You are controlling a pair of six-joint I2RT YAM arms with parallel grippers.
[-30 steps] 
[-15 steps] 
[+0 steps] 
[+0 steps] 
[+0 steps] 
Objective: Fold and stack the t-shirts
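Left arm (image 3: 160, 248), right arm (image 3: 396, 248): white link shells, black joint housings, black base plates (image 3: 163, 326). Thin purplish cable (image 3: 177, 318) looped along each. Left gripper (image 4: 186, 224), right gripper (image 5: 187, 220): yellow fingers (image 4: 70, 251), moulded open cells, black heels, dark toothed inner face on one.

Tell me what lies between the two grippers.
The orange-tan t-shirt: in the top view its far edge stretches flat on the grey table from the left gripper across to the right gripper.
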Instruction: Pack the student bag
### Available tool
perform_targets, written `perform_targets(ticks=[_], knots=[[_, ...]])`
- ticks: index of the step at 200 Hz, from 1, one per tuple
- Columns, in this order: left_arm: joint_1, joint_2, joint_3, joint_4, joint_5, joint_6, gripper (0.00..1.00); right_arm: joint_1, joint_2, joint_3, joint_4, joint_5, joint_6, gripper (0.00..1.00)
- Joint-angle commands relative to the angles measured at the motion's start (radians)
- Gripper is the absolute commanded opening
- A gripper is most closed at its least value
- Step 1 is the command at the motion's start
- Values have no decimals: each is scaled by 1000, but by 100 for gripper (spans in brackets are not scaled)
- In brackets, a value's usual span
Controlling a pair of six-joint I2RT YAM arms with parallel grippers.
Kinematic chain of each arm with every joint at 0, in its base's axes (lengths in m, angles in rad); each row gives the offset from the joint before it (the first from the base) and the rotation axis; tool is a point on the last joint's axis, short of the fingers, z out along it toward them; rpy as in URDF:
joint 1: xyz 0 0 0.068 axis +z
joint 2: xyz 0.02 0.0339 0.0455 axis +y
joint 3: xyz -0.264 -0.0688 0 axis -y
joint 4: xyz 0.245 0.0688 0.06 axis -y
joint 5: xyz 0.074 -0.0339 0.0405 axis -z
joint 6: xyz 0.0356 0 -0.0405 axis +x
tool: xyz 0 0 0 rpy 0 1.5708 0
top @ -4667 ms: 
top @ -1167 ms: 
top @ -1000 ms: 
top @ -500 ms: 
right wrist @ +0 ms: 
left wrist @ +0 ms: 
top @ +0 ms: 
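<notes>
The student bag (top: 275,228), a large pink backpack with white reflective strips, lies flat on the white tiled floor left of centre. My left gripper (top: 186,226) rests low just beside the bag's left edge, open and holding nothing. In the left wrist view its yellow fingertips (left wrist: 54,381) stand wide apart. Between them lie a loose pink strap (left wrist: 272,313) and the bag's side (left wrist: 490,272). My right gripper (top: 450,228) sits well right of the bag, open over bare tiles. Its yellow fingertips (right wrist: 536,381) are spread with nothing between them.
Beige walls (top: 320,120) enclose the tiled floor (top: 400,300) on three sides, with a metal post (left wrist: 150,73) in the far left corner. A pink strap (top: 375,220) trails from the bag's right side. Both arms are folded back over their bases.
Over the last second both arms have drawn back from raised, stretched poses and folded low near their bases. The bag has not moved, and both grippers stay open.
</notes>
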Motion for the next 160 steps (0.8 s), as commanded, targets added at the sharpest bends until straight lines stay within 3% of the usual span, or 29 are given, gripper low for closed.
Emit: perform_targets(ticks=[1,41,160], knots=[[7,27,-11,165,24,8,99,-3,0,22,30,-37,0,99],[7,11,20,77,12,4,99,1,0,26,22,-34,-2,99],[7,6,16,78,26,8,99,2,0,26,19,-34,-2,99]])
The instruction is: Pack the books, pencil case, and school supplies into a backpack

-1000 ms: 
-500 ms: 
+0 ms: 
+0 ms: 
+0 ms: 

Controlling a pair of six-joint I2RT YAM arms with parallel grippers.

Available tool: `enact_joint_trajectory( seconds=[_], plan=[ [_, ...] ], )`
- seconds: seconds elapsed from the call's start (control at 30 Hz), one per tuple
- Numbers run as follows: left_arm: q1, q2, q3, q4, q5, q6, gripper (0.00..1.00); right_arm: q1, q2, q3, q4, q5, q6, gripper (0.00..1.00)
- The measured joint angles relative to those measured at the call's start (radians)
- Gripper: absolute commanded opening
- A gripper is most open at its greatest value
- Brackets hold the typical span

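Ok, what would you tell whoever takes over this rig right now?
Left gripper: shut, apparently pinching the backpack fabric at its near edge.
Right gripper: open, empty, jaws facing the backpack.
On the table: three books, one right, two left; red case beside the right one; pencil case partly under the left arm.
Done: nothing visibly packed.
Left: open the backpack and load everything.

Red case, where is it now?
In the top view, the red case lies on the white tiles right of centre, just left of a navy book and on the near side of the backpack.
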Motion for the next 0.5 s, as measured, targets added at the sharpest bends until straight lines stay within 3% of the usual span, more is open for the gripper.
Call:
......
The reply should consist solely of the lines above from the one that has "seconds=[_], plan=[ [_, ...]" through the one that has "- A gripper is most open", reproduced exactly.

Available tool: `enact_joint_trajectory( seconds=[_], plan=[ [_, ...] ], )`
- seconds: seconds elapsed from the call's start (control at 30 Hz), one per tuple
- Numbers run as follows: left_arm: q1, q2, q3, q4, q5, q6, gripper (0.00..1.00); right_arm: q1, q2, q3, q4, q5, q6, gripper (0.00..1.00)
- The measured joint angles relative to those measured at the call's start (radians)
- Gripper: absolute commanded opening
- A gripper is most open at its greatest value

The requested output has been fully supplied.